Objectives
This study aimed: (a) to provide a detailed description of sleep, sedentary behavior (SED), light physical activity (LPA), and moderate‐to‐vigorous physical activity (MVPA) over the complete 24‐hours period using raw acceleration data in older adults; and (b) to examine the differences in the 24‐hours activity cycle by sex, age, education, and body mass index (BMI).
Methods
Population‐based cohort comprising 3273 community‐dwelling individuals (1739 women), aged 71.8 ± 4.5 years, participating in the Seniors‐ENRICA‐2 study. Participants wore a wrist‐worn ActiGraph GT9X accelerometer for 7 consecutive days, and the raw signal was processed using the R‐package GGIR.
Results
Participants reached 21.5 mg as mean acceleration over the whole day; 32.3% (7.7 h/d) of time was classified as sleep, 53.2% (12.7 h/d) as SED, 10.4% (148.6 min/d) as LPA, and 4.1% (59.0 min/d) as MVPA. No marked differences were found in sleep‐related variables between socio‐demographic and BMI groups.
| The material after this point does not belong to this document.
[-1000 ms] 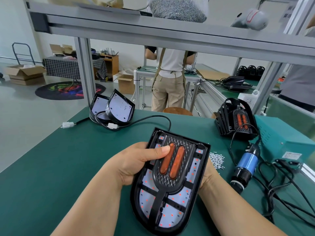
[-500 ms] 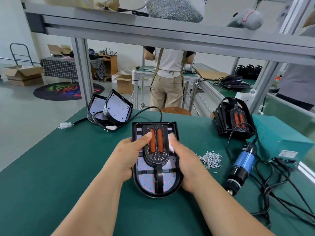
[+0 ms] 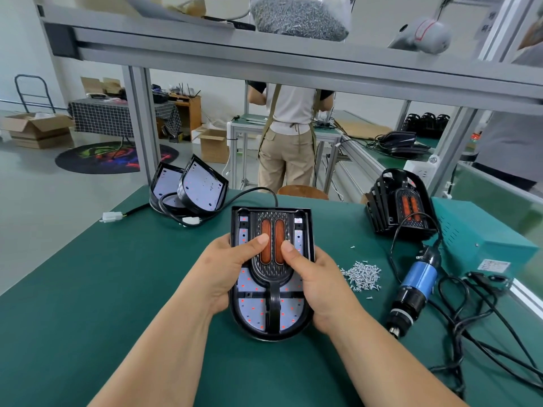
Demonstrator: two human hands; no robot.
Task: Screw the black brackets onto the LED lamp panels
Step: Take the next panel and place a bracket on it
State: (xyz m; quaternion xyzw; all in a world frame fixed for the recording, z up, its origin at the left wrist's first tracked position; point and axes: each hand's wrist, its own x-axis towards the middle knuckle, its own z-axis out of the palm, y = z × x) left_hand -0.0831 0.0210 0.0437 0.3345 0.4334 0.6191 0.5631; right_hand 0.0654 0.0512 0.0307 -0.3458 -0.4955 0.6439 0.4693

However, women showed higher LPA but lower SED and MVPA than men. Moreover, SED increased whereas LPA and MVPA decreased with age. Participants with obesity (BMI ≥ 30 kg/m2) accumulated more SED and less LPA and MVPA than those without obesity. As expected, adherence to physical activity recommendations varied widely (9.2%‐76.6%) depending on the criterion of MVPA accumulation.
Conclusion
Objective assessment of the 24‐hour activity cycle provides extensive characterization of daily activities distribution in older adults and may inform health‐promotion interventions in this population. Women, the oldest old, and those with obesity offer relevant targets of strategies to improve lifestyle patterns.